EXERCISE REQUIREMENTS =>
Please print exactly the lines running from the one that contains "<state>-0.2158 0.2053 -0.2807" to the end of the data, with both lines included.

GIVEN INFORMATION =>
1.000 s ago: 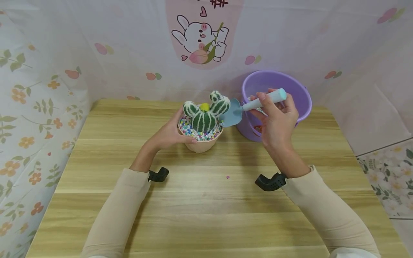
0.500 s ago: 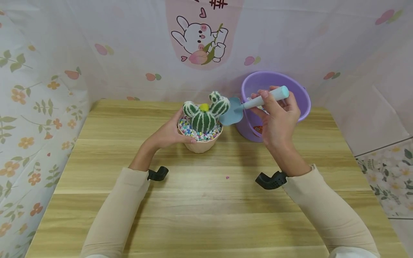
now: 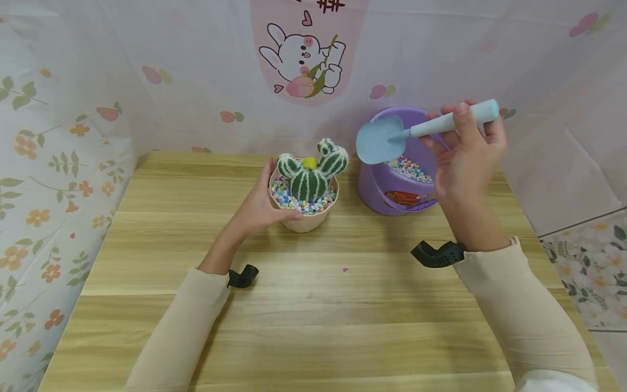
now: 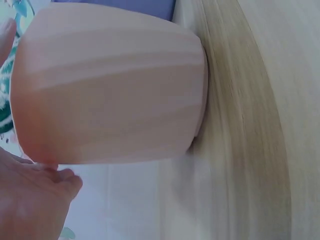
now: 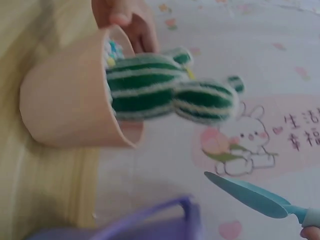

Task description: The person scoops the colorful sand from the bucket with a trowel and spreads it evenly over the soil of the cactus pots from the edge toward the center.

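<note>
A peach flower pot (image 3: 305, 223) stands on the table, holding a green-and-white crocheted cactus (image 3: 309, 186) with a yellow top. Colourful pebbles (image 3: 289, 202) surround the cactus base. My left hand (image 3: 258, 209) holds the pot from its left side, thumb along the front near the rim. In my right hand (image 3: 467, 163) I grip the pale handle of a light-blue hand trowel (image 3: 381, 140). Its blade is in the air over the left side of a purple bucket (image 3: 374, 190); no pebbles show on the blade. The right wrist view catches the trowel blade (image 5: 250, 195) edge-on, apart from the pot.
More colourful pebbles (image 3: 410, 169) lie inside the bucket, right of the pot. One pink pebble (image 3: 345, 269) is on the wooden table (image 3: 313, 321). A printed cloth (image 3: 196, 98) hangs behind the table's back edge.
My right hand has lifted the trowel up and right, away from the pot's rim to above the bucket. My left hand stays on the pot, its wrist slightly shifted.
</note>
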`<state>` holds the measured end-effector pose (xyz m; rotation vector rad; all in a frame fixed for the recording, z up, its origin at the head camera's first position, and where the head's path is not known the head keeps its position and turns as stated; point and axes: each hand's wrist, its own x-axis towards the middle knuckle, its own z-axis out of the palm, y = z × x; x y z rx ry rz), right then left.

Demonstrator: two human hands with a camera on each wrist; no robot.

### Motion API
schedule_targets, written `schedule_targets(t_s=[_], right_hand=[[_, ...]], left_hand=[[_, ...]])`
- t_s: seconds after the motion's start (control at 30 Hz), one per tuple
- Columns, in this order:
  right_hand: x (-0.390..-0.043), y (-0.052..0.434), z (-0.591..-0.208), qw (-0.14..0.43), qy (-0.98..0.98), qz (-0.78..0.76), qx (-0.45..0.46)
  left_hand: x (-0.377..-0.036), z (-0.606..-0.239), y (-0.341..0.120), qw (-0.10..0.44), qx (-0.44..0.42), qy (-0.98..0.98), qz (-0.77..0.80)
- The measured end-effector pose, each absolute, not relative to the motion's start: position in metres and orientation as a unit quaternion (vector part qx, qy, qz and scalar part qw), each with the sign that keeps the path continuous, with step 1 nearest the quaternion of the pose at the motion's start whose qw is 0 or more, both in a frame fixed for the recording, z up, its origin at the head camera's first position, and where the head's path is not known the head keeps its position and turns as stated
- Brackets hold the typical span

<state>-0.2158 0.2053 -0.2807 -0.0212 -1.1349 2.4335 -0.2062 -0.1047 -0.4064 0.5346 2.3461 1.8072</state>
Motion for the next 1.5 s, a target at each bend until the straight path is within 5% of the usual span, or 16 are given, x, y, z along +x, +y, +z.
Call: schedule_targets(t_s=[0.57, 1.5], right_hand=[[-0.245, 0.251, -0.265, 0.285, -0.466, 0.835, -0.059], [-0.297, 0.277, -0.31, 0.177, -0.546, 0.815, -0.08]], left_hand=[[-0.204, -0.424, -0.094, 0.001, 0.141, 0.844, 0.517], [-0.218, -0.42, -0.106, 0.051, 0.171, 0.843, 0.507]])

RESULT OF THE EXERCISE =>
<state>-0.2158 0.2053 -0.2807 -0.0212 -1.1349 2.4335 -0.2062 -0.1047 -0.4064 0.5346 2.3461 1.8072</state>
Motion for the next 1.5 s, a target at each bend until the straight path is within 5% of the usual span, or 16 are given, x, y, z along +x, +y, +z.
Call: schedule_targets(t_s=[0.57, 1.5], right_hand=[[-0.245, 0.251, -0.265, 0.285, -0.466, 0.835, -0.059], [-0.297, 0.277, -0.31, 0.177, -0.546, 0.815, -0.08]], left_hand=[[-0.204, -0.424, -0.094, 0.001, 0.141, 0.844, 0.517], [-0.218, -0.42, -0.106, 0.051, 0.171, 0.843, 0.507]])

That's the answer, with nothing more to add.